The Oak Ridge National Laboratory located about 23 miles south west of Knoxville, Tennessee has a storied history as the home of the Manhattan Project and birthplace of the atomic bomb.  Today it has its sights set on many more tiny objectives, only this time it hopes to provide the world with cleaner energy, rather than destructive power.

The scientists at ORNL estimate that billions of dollars is lost every year in waste heat from electronic devices like central processing units (CPUs).  Server farms spend millions a year to simply cool down their fields of racked computers.  Waste heat is also a major source of energy loss in automobiles.

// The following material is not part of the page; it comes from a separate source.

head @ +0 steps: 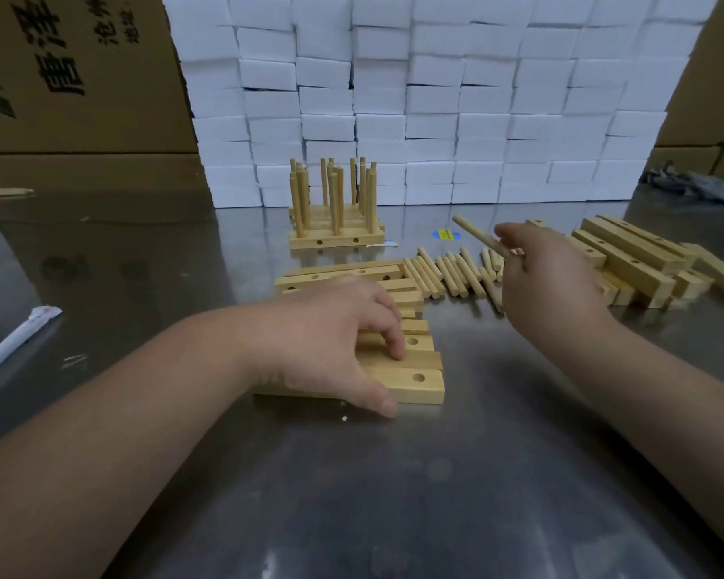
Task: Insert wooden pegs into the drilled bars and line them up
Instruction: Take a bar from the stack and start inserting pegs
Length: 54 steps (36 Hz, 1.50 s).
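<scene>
My left hand (331, 332) rests on a row of drilled wooden bars (419, 380) lying side by side in the middle of the table, with the thumb against the front bar's edge and a finger on top. Empty holes show near the bars' right ends. My right hand (548, 273) is raised over the loose pegs (448, 271) and pinches one wooden peg (473, 234) that points up and to the left. Further back stands a group of bars with several upright pegs (335, 202) in them.
A heap of unfilled drilled bars (640, 261) lies at the right. More bars (343, 275) lie behind my left hand. A wall of white foam blocks (435, 98) closes the back, with cardboard boxes (72, 77) at the left. A white wrapped stick (17, 342) lies far left.
</scene>
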Available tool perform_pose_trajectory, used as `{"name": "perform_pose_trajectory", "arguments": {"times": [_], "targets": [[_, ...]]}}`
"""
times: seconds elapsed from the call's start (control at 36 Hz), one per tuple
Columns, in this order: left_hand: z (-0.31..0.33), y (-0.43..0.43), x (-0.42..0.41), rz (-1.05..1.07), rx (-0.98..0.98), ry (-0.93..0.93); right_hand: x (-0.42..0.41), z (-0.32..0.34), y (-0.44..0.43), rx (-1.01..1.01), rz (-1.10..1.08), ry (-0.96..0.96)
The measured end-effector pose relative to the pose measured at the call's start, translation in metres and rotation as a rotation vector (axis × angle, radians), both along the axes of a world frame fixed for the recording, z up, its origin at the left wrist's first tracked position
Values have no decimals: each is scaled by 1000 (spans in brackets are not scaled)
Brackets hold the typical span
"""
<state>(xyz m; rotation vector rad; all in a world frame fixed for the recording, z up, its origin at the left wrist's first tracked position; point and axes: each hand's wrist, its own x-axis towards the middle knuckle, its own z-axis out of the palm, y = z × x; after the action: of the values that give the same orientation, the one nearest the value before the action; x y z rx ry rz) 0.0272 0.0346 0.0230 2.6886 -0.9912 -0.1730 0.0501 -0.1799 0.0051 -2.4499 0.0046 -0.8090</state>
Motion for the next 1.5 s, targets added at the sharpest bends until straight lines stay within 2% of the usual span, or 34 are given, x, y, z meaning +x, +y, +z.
{"name": "perform_pose_trajectory", "arguments": {"times": [0.11, 0.19, 0.31, 0.44, 0.61, 0.75, 0.89, 0.97, 1.03, 1.08, 1.17, 1.25, 1.5], "targets": [[-4, 3, 4, 25, 89, -17, 0, 0, 2, 87, 38, 19], [-7, 5, 6, 29, 60, -101, 1, -2, 2, 137, 70, 22], [-7, 4, 6, 96, -8, -113, 3, -5, 4, 161, 93, 34], [-5, 0, 3, 155, 1, -123, 1, -4, 7, 162, 101, 82], [-8, -4, 5, 207, 51, -263, 0, -5, 10, 191, 179, 166], [-7, -4, 4, 341, -252, -261, -5, -3, 11, 298, 229, 134], [6, -12, -2, 481, -752, -32, -9, -5, 13, 317, 238, 70], [20, -17, -3, 613, -1186, 241, -13, -5, 14, 313, 276, 18], [29, -18, -4, 656, -1330, 449, -15, -4, 13, 305, 324, -8], [34, -16, -6, 675, -1376, 618, -17, -4, 14, 309, 344, -10], [33, -12, -10, 711, -1401, 708, -17, -5, 15, 314, 328, 14], [26, -14, -12, 692, -1455, 686, -17, -5, 17, 340, 322, 26], [7, -21, -15, 443, -1441, 507, -30, 1, 21, 303, 460, 8]]}}
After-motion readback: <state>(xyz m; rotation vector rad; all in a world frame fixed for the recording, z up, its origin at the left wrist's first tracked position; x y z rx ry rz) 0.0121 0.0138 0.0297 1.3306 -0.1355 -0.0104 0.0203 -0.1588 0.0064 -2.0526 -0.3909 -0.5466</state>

To that end, a team led by Scott Hunter has developed [press release] tiny piezoelectric generators that use a tiny cantilever, approximately 1 mm^2 in size.  Approximately 1,000 of these tiny generators can be affixed to a 1 inch^2 CPU.  Each tiny generator pumps out 1 to 10 milliwatts -- and together they can produce enough electricity to partially power fans or system sensors.

While that might not sound like much, it's actually significant progress.

Scientists have long hoped to use piezoeletric generators to recycle waste heat, but past designs have struggled with efficiencies, only able to convert between 1 and 5 percent of the waste heat to electricity.  By contrast Professor Hunter's design has an efficiency of between 10 to 30 percent.  The exact efficiency is dependent on the temperature of the waste heat generator (computer chip).

The tiny generator works using widely known physics principles.  The tiny cantilever, anchored to the piezoelectric substrate bends due to the bi-material effect when heated.  This is the same effect that traditional room thermostats rely upon.  

As the cantilever bends it touches the heat sink, cooling it.  It then flops back down on the hot surface.  This flopping creates vibrations in the piezoelectric material that creates an alternating flow of current, which can be converted to usable DC current.

Describes Professor Hunter, "The tip of the hot cantilever comes into contact with a cold surface, the heat sink, where it rapidly loses its heat, causing the cantilever to move back and make contact with the hot surface. The cantilever then cools and cycles back to the cold heat sink. The cantilever continues to oscillate between the heat source and heat sink as long as the temperature difference is maintained between the hot and cold surfaces."

The key to higher efficiencies was to pick the right material and the right physical design.  Professor Hunter comments, "The fast rate of exchange in the temperature across the pyroelectric material is the key to the energy conversion efficiency and high electrical power generation."

This kind of piezoelectric device is part of a growing class of devices known as micro-electrical-mechanical systems (MEMS).  Professor Hunter envisions his new MEMS device being installed inside PC and server coolers, saving businesses and home users money on their power bills.  

By improving the efficiency of electricity usage, the devices would also reduce fossil fuel usage.  Comments Professor Hunter, "In the United States, more than 50 percent of the energy generated annually from all sources is lost as waste heat, so this actually presents us with a great opportunity to save industry money through increased process efficiencies and reduced fuel costs while reducing greenhouse gas emissions."

As the device is still pretty expensive, presumably, Professor Hunter is eyeing high-performance systems as the first target for commercial deployment.  The tiny generator would allow additional cooling not currently available with a traditional block water-cooled system.  By offering greater cooling to the chip, high performance mainframes could be run at higher speeds than ever before, a perfect proving ground for the new MEMS device.

Nickolay Lavrik, Thirumalesh Bannuru, Salwa Mostafa, Slo Rajic and Panos Datskos were among the other researchers who worked on the device for ORNL.  The project was the the Laboratory Directed Research and Development program under the auspice of the U.S. Department of Energy.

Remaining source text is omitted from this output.